Insofar as this book has a structure, it is worth noting that the book is a bit more than 200 pages and feature a lot of intriguing illustrations. The book begins with appreciation, then moves to a table of contents and list of illustrations, and then more than 50 pages of the book is taken up with the main content of the book, namely an essay on steamboats in the West called “Blow For The Landing” that talks about the various monopolies and efforts at overcoming river rapids that existed on the waters of the West from the early settlement period to the 1900’s, when not only railroads but also trucks began to make the steamboats more or less obsolete in many areas, like logistics. The rest of the book consists of various random and scattered vignettes, some of them reflections on areas, on steamboats in general across the West up to the modern period, and sometimes the sort of stories that would likely appear in local newspapers. There is a lot of humor in many of these stories, some of which are the sort which, standing alone, would be very worthwhile to read in blog entries or newspaper editorials and articles about local history in areas like the John Day river or the Dalles or Oregon City.
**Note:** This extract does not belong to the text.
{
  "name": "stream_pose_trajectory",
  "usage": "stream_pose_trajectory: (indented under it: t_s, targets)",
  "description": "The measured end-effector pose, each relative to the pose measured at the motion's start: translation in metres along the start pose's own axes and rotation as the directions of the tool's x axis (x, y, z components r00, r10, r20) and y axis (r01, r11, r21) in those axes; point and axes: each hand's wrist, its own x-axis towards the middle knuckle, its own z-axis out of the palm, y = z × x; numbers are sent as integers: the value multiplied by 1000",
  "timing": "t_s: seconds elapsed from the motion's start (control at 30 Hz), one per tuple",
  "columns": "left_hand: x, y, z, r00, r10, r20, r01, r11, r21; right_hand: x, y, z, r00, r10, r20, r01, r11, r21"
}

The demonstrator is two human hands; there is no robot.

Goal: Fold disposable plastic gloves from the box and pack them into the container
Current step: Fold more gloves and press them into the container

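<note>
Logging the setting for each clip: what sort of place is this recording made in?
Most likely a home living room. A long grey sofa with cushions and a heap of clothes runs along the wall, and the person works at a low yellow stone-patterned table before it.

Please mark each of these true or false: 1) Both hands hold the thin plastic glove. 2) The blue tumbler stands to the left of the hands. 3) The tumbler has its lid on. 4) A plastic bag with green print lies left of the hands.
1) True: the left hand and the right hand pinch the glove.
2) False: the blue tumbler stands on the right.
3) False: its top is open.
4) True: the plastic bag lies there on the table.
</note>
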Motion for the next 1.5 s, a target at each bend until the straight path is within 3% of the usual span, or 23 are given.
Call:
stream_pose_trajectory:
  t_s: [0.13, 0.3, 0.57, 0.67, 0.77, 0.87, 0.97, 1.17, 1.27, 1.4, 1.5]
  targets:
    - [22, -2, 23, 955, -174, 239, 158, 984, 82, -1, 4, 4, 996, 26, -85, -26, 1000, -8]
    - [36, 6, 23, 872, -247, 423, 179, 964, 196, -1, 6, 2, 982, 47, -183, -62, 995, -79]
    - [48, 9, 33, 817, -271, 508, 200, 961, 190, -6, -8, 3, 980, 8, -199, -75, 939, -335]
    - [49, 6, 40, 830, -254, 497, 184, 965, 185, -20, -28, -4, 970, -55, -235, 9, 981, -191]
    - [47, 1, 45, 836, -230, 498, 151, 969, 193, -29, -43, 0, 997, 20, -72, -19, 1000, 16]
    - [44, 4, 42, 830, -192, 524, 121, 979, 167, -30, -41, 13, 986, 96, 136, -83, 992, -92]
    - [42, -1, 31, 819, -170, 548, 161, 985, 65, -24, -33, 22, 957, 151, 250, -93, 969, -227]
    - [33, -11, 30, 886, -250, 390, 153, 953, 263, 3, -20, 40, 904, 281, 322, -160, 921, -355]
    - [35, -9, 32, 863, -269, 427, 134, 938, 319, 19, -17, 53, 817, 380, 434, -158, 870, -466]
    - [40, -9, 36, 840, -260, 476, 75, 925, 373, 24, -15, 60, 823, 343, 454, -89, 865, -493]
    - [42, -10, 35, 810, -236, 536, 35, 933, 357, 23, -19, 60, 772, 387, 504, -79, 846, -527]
But while these stories are individually compelling, together they are not as enjoyable because one never knows where one is going next, and even the book has an epilogue and then some material after the epilogue that looks like it was just added on after the book was being readied for publication. Early in the book the author reveals that he had a hard time writing this book, and from the haphazard organization of the book, one can tell that the author labored a great deal over this book. One wonders, though, if the book would have been less taxing on the author if he would have been able to organize and structure his thoughts in such a way that he had an idea of what more needed to be done to fill out the structure, and what areas he could emphasize to provide a more balanced and complete look at steamboats in the West. Still, one does not read the sort of books that one would prefer, and it is refreshing in at least some sense that the author simply wanted to write about steamboats in the West and didn’t have a burning agenda that forced a particular structure on the book.